From the material below, copy exactly the lines beginning with the one that contains "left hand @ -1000" and ending with the one that contains "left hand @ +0"; the pictures stay out.

[Start of section]

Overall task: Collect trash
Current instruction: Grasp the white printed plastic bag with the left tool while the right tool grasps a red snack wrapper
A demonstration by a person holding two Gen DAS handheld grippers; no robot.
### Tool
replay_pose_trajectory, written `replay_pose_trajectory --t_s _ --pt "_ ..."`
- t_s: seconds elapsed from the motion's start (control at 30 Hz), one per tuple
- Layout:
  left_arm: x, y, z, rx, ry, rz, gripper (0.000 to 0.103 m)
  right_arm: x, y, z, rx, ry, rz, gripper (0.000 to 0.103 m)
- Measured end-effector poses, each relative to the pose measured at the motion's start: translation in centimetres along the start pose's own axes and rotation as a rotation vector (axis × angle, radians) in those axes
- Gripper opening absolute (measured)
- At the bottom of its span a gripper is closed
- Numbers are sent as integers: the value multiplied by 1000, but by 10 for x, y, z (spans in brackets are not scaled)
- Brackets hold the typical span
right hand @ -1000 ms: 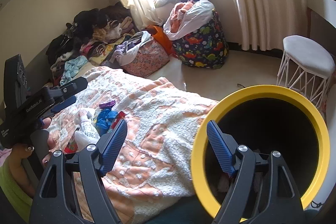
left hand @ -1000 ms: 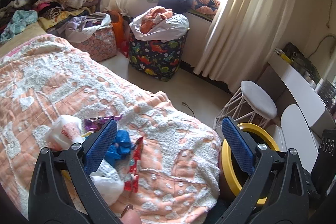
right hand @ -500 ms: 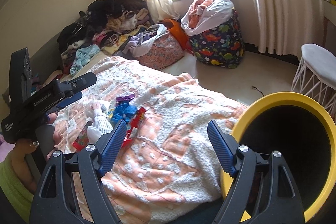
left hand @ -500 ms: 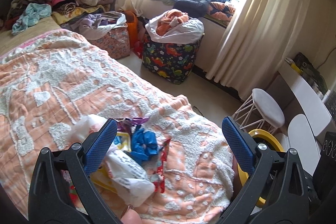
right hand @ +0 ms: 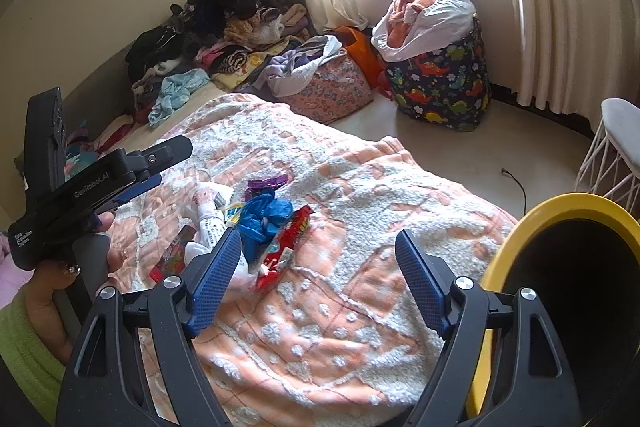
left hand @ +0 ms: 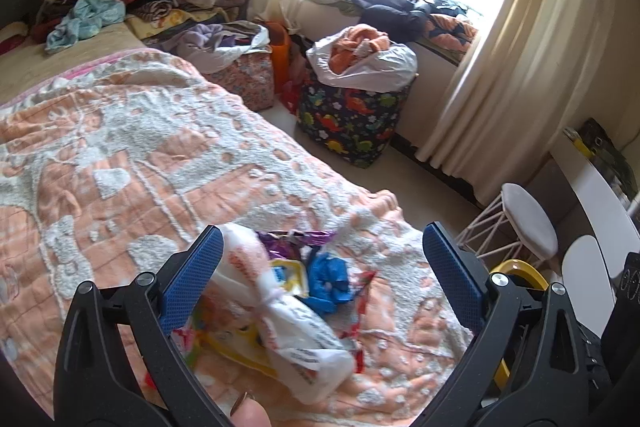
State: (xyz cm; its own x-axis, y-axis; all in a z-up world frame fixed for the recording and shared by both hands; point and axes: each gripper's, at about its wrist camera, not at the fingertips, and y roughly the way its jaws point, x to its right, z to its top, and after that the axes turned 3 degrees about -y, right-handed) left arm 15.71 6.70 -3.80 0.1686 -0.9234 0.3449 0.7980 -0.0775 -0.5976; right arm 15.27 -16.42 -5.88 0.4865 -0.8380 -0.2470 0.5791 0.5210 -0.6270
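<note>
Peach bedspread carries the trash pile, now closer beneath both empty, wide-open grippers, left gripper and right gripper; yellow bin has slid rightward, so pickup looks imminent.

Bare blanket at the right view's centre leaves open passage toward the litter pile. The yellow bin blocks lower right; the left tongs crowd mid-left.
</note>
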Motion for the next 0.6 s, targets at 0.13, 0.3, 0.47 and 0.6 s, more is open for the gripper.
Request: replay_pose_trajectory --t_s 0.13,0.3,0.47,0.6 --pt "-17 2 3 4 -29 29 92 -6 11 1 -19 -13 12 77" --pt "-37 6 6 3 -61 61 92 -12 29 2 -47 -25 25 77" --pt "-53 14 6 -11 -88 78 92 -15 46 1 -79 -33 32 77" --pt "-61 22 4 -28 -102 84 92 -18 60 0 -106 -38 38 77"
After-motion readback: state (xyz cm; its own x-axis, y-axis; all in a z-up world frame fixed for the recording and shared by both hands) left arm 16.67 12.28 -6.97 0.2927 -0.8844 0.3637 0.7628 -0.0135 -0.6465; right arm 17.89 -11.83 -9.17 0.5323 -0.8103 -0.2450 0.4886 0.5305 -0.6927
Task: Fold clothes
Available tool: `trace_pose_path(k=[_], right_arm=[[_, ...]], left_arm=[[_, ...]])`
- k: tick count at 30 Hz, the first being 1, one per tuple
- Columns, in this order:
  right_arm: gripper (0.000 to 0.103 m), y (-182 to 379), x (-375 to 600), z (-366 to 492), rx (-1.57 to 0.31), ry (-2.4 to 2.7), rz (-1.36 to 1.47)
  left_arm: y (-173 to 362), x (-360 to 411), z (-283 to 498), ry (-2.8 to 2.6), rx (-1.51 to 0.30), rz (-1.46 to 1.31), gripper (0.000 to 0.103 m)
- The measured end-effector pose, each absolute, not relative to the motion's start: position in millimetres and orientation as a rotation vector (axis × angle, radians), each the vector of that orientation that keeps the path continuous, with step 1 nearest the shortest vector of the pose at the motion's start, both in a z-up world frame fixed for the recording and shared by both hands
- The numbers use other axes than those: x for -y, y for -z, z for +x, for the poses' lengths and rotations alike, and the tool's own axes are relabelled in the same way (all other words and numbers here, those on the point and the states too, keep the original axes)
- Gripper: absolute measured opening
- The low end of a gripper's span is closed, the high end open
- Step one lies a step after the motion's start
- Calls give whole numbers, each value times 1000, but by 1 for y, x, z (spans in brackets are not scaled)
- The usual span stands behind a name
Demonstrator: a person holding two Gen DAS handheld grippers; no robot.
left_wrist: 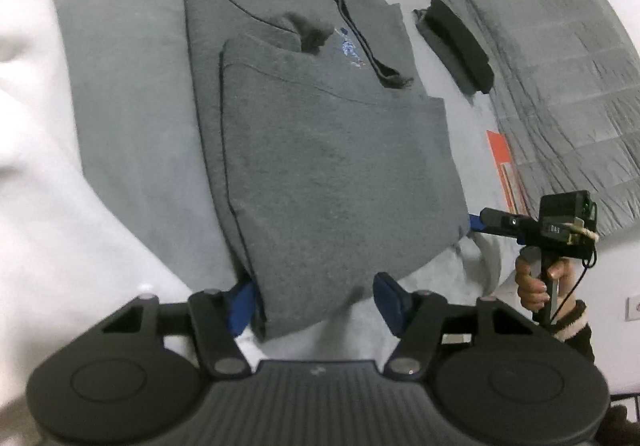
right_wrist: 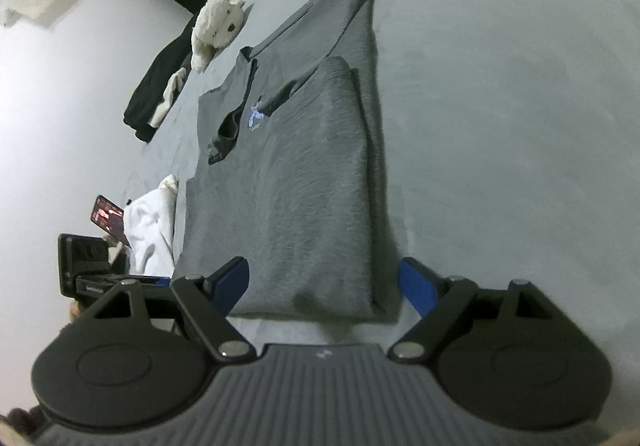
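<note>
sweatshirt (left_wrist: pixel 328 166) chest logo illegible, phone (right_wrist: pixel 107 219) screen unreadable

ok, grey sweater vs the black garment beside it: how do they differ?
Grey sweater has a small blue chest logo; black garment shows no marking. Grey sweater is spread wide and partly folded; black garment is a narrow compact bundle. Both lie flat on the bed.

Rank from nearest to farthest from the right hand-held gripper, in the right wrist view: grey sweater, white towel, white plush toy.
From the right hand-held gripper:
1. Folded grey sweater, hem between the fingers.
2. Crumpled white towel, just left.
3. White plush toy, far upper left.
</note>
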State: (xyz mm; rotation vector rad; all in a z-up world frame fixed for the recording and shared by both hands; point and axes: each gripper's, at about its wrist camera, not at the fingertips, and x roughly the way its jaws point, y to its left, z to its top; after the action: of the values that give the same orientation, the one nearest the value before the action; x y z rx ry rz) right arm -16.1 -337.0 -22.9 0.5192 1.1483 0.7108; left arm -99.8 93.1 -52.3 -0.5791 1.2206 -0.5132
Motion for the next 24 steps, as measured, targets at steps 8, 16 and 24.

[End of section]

• Written response:
left hand @ -1000 ms: 
right hand @ -500 ms: 
left hand @ -500 ms: 
right hand @ +0 ms: 
left hand @ +0 ms: 

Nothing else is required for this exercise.